#### TASK OBJECTIVE:
Print out the data that follows exactly, character for character, apart from the pictures.

#### RAW DATA:
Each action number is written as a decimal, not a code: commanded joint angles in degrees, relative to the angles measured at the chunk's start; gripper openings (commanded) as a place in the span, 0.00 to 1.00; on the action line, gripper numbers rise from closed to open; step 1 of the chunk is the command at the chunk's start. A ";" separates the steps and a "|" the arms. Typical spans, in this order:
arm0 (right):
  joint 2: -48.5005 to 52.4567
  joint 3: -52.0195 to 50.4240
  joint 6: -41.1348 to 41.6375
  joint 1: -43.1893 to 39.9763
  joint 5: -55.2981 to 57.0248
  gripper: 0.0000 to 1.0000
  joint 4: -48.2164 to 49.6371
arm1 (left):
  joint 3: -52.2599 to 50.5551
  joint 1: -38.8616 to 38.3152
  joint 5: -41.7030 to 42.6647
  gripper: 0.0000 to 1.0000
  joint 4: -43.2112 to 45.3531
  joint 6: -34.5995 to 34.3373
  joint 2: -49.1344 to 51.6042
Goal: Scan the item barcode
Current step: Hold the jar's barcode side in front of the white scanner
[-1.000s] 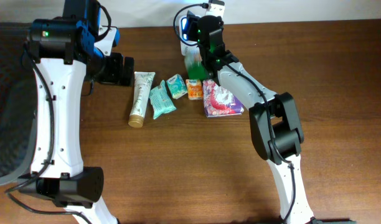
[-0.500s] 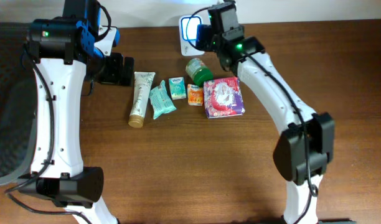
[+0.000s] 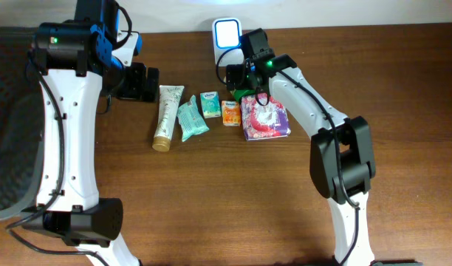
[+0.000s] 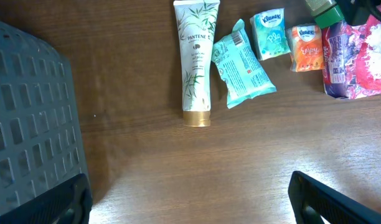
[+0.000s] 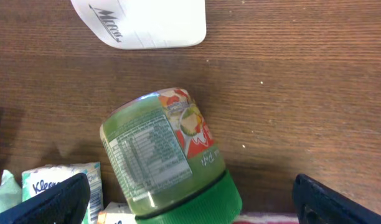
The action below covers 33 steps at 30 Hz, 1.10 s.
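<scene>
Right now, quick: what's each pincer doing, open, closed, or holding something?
Left pincer: open, empty.
Right pincer: open, gripping nothing; green bottle lies loose below it.

Overhead: fixed above, facing straight down, far enough to take in the whole table (image 3: 211, 207). Left wrist: high over the table, looking down past the left hand (image 4: 190, 202) at the tube (image 4: 196, 62) and bottle (image 4: 329, 14) ahead of it. Right wrist: close above that bottle, under and just ahead of the right hand (image 5: 193, 202), scanner (image 5: 147, 22) beyond. Tube, bottle and scanner shared with overhead.
</scene>
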 commanded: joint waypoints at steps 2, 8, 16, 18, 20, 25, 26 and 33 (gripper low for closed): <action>3.06 -0.42 -4.15 -0.24 -4.35 0.99 3.56 | -0.07 -0.07 -0.39 0.99 -0.04 0.68 -0.50; 7.06 -0.42 -4.04 -1.49 -4.63 0.99 7.48 | -0.07 -0.07 -0.39 0.99 -0.07 0.68 -0.50; 6.97 -0.37 -4.04 -2.03 -16.52 0.75 7.67 | -0.07 -0.07 -0.39 0.99 -0.04 0.68 -0.50; 5.55 -0.37 -3.32 -2.69 -21.16 0.68 7.50 | -0.07 -0.07 -0.39 0.99 -0.04 0.68 -0.50; 3.63 -0.37 -0.74 -3.93 -27.19 0.63 7.50 | -0.07 -0.07 -0.39 0.99 -0.04 0.68 -0.50; -0.37 -0.37 7.52 -8.85 -47.54 0.64 7.15 | -0.07 -0.07 -0.39 0.99 -0.04 0.68 -0.50; -0.68 -0.37 11.65 -10.58 -52.76 0.64 7.17 | -0.07 -0.07 -0.39 0.99 -0.04 0.68 -0.50; -0.68 -0.37 25.00 -16.59 -74.90 0.63 7.15 | -0.07 -0.07 -0.39 0.99 -0.04 0.68 -0.50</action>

#### WRITTEN RESPONSE:
Each action number is written as a decimal, not a code: commanded joint angles in degrees, relative to the angles measured at the chunk's start; gripper openings (commanded) as a place in the span, 0.00 to 1.00; on the action line, gripper numbers rise from closed to open; step 1 of the chunk is the command at the chunk's start. A ";" separates the steps and a "|" the arms. Typical spans, in this order:
arm0 (right):
  joint 2: -48.5005 to 52.4567
  joint 3: -52.0195 to 50.4240
  joint 6: -41.1348 to 41.6375
  joint 1: -43.1893 to 39.9763
  joint 5: -55.2981 to 57.0248
  gripper: 0.0000 to 1.0000
  joint 4: -48.2164 to 49.6371
arm1 (left):
  joint 3: -52.2599 to 50.5551
  joint 1: -38.8616 to 38.3152
  joint 5: -41.7030 to 42.6647
  gripper: 0.0000 to 1.0000
  joint 4: -43.2112 to 45.3531
  joint 6: -34.5995 to 34.3373
  joint 2: -49.1344 to 51.6042
Goal: Scan the item barcode
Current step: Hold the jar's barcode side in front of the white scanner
[-1.000s] 
[-0.500s] 
[+0.000s] 
[+0.000s] 
[+0.000s] 
The action below covers 33 steps at 30 Hz, 1.10 s.
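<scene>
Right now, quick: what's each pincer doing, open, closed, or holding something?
Left pincer: open, empty.
Right pincer: open, gripping nothing; green bottle lies loose below it.

Overhead: fixed above, facing straight down, far enough to take in the whole table (image 3: 211, 207). Left wrist: high over the table, looking down past the left hand (image 4: 190, 202) at the tube (image 4: 196, 62) and bottle (image 4: 329, 14) ahead of it. Right wrist: close above that bottle, under and just ahead of the right hand (image 5: 193, 202), scanner (image 5: 147, 22) beyond. Tube, bottle and scanner shared with overhead.
</scene>
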 commanded: joint waypoints at steps 2, 8, 16, 18, 20, 25, 26 and 33 (gripper low for closed): <action>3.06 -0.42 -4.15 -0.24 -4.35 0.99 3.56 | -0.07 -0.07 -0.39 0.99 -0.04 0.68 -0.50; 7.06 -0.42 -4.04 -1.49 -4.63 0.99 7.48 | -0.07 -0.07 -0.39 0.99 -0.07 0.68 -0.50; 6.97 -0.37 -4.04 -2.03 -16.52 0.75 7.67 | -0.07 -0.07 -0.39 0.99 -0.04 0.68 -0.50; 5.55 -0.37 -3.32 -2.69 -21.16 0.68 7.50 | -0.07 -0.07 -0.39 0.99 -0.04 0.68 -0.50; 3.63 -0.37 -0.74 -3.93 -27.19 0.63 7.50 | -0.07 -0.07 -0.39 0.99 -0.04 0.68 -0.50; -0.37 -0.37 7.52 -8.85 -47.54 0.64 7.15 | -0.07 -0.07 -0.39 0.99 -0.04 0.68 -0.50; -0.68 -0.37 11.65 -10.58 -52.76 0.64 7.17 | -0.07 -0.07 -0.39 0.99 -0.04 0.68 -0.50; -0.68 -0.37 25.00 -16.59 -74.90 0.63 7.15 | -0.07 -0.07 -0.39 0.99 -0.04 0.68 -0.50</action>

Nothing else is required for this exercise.